The aorta, the largest blood vessel in the body, is frequently affected, which can be life-threatening if it becomes too inflexible and tears or ruptures. In addition, patients may have eye problems or a curved spine or chest wall that sinks in or out. Affected people are usually tall and have a thin build with long arms, legs, fingers, and toes. Evaluation and lifelong monitoring are required in a multidisciplinary Marfan Clinic, which integrates doctors of various specialties, such as cardiologists, heart surgeons, eye doctors, spine surgeons, and geneticists.
Here at Mount Sinai Medical Center, we have a multidisciplinary clinic in addition to the genetic team who help patients with diagnosis and management. Our team includes cardiologists, cardiothoracic surgeons, orthopedic surgeons, and physical therapists.
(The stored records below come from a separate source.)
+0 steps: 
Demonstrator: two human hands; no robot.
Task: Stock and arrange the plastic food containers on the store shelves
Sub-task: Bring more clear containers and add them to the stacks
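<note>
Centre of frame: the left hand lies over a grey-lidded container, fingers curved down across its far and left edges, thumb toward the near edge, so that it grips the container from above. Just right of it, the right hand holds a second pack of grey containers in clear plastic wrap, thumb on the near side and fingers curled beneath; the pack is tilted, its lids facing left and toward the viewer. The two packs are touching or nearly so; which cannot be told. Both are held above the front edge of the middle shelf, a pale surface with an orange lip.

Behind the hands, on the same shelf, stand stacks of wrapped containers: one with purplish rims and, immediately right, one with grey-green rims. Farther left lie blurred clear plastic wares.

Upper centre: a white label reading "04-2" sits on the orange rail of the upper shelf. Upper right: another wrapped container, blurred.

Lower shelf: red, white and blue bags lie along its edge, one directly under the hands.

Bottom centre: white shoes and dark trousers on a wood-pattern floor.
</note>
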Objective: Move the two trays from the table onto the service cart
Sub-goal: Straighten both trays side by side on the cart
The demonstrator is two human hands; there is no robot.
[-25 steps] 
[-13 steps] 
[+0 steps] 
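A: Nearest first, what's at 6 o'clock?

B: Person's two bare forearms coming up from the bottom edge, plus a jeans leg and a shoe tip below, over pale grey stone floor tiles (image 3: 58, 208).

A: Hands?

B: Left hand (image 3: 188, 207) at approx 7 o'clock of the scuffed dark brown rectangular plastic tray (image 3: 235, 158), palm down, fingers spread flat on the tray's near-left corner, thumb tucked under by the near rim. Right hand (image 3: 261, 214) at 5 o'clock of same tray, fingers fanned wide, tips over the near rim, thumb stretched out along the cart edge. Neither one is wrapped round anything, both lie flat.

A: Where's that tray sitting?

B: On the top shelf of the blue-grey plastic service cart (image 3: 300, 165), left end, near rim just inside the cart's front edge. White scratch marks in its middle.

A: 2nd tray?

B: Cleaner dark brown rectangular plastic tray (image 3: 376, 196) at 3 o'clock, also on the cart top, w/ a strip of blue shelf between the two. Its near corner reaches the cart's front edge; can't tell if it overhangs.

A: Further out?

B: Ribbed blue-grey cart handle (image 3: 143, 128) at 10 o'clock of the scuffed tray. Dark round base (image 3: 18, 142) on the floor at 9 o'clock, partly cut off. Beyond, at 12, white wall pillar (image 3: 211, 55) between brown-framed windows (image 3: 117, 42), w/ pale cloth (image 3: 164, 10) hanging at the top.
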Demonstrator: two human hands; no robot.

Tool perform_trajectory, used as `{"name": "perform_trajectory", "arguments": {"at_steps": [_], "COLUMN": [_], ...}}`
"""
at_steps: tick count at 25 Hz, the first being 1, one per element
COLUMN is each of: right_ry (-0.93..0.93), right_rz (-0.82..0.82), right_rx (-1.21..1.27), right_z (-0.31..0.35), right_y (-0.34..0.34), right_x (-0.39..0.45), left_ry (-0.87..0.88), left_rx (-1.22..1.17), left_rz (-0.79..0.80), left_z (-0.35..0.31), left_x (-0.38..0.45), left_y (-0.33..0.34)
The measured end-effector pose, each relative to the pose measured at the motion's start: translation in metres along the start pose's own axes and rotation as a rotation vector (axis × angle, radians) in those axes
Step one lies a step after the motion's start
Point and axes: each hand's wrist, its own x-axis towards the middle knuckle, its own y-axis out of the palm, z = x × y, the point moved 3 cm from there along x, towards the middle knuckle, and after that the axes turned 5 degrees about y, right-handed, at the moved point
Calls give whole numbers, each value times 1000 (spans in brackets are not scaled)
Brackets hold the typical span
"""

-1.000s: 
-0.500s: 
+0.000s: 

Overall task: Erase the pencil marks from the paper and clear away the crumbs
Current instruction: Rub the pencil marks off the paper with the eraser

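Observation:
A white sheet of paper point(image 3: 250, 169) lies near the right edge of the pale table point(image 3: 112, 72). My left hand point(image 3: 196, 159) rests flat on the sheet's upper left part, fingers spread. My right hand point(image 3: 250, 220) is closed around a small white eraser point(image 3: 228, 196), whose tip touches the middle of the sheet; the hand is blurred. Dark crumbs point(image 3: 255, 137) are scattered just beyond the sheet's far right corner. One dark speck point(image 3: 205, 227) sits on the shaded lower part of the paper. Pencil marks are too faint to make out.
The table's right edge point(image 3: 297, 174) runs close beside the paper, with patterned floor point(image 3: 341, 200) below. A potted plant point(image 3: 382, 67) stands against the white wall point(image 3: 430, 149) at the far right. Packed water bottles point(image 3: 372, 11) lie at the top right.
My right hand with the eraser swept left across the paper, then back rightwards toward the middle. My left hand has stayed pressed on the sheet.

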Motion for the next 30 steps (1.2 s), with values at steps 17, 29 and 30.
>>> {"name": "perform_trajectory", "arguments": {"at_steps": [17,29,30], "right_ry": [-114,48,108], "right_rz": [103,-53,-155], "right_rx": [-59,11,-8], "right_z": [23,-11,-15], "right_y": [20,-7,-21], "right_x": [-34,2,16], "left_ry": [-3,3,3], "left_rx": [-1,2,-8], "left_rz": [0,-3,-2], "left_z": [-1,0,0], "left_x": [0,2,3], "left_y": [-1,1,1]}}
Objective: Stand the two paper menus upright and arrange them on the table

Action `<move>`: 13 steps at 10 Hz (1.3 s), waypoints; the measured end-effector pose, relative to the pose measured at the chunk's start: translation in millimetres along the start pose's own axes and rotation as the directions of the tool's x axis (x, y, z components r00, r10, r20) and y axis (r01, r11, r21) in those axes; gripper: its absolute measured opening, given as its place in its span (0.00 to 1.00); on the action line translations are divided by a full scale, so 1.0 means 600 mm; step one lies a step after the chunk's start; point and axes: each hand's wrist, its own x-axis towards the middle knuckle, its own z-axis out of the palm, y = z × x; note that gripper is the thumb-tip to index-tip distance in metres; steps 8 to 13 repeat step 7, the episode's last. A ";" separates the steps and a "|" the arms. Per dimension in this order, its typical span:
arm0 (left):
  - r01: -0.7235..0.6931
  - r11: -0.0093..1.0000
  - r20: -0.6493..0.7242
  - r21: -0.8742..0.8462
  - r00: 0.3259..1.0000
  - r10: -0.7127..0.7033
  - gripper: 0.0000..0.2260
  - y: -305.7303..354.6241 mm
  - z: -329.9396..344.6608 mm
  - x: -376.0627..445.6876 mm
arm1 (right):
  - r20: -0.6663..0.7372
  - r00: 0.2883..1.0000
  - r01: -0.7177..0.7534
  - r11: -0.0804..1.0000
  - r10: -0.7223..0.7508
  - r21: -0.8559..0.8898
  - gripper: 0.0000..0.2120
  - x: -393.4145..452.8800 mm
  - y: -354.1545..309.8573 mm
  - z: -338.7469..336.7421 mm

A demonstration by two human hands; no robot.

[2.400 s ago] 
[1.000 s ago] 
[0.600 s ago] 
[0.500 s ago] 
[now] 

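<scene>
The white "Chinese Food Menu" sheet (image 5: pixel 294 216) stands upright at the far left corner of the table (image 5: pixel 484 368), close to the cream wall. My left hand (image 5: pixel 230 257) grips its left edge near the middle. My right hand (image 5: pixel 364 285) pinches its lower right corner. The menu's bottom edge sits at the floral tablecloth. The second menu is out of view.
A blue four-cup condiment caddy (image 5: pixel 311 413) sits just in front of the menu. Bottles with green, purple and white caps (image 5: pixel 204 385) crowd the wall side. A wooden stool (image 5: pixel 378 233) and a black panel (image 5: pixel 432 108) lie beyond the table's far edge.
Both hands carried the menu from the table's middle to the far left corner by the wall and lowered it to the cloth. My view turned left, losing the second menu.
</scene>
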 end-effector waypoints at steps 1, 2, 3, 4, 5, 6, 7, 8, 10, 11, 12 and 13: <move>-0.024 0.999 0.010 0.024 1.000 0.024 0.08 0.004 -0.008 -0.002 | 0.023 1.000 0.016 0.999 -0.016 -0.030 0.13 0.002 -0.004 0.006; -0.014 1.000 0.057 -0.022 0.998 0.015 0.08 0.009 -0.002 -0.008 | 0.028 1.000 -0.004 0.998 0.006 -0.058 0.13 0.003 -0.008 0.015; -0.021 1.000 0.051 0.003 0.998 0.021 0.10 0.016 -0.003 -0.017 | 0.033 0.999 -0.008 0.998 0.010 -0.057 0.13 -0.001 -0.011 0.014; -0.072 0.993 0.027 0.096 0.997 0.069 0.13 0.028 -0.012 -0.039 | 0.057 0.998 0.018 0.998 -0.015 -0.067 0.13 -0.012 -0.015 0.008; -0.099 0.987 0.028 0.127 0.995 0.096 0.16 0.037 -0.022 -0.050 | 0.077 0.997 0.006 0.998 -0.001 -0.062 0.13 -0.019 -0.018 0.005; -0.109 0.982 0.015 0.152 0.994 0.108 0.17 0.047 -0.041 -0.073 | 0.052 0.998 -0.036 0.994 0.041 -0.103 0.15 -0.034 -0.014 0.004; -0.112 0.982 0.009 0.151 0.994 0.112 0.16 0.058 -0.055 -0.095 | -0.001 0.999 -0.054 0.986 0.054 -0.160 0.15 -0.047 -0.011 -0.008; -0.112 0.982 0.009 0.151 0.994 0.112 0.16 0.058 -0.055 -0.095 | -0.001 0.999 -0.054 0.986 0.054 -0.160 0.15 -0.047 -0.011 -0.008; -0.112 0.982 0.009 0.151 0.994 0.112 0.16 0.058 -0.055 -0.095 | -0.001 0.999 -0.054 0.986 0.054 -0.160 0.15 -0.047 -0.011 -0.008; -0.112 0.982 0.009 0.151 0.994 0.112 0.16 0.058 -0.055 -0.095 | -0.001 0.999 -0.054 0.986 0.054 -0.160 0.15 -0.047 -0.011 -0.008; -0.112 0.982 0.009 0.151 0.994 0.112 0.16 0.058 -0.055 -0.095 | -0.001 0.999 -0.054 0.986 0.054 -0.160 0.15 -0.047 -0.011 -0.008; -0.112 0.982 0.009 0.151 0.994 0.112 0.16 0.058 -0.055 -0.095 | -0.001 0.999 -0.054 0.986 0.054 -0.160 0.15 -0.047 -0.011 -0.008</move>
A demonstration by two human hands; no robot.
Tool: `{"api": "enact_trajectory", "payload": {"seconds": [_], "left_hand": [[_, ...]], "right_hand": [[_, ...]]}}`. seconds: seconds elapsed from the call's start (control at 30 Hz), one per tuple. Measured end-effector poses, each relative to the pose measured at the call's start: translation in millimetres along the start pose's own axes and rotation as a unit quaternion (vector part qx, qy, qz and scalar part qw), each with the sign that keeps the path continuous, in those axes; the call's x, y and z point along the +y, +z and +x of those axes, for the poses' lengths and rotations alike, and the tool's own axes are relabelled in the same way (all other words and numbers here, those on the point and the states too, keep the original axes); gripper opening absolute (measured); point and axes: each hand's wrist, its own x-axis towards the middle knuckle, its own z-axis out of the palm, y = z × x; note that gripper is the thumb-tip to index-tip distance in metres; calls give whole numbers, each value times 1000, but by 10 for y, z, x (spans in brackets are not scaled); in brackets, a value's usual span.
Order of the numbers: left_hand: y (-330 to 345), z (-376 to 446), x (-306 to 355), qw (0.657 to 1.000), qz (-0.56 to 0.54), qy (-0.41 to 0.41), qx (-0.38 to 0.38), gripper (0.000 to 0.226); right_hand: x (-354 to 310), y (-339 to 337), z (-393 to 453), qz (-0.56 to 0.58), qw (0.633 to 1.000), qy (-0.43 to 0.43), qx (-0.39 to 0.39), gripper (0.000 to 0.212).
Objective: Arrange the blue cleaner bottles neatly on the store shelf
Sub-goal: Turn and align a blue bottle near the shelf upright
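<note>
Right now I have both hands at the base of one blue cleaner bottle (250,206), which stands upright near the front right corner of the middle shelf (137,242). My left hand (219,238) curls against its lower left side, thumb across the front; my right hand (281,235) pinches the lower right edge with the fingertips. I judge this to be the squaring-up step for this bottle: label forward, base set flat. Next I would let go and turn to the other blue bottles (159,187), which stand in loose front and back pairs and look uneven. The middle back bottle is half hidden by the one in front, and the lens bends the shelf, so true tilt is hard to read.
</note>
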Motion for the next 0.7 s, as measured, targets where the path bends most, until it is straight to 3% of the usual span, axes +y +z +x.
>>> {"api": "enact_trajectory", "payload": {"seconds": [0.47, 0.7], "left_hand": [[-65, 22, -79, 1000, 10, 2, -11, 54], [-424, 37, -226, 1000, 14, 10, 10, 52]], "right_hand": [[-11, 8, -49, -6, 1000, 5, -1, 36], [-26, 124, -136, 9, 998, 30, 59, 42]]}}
Osteogenesis imperfecta, which is also known as “brittle bone disease,” is caused by mutations to the genes responsible for making collagen and other proteins involved in bones’ structure. People with osteogenesis imperfecta have defects in these proteins and as a result, they have weaker bones that can break easily. The condition can vary in severity. In mild forms of OI, affected people may experience only a few fractures during their lifetime. In more severe cases, patients can have hundreds of bone breaks that happen without any real trauma. Bone-strengthening medications, physical therapy, and certain surgeries can help.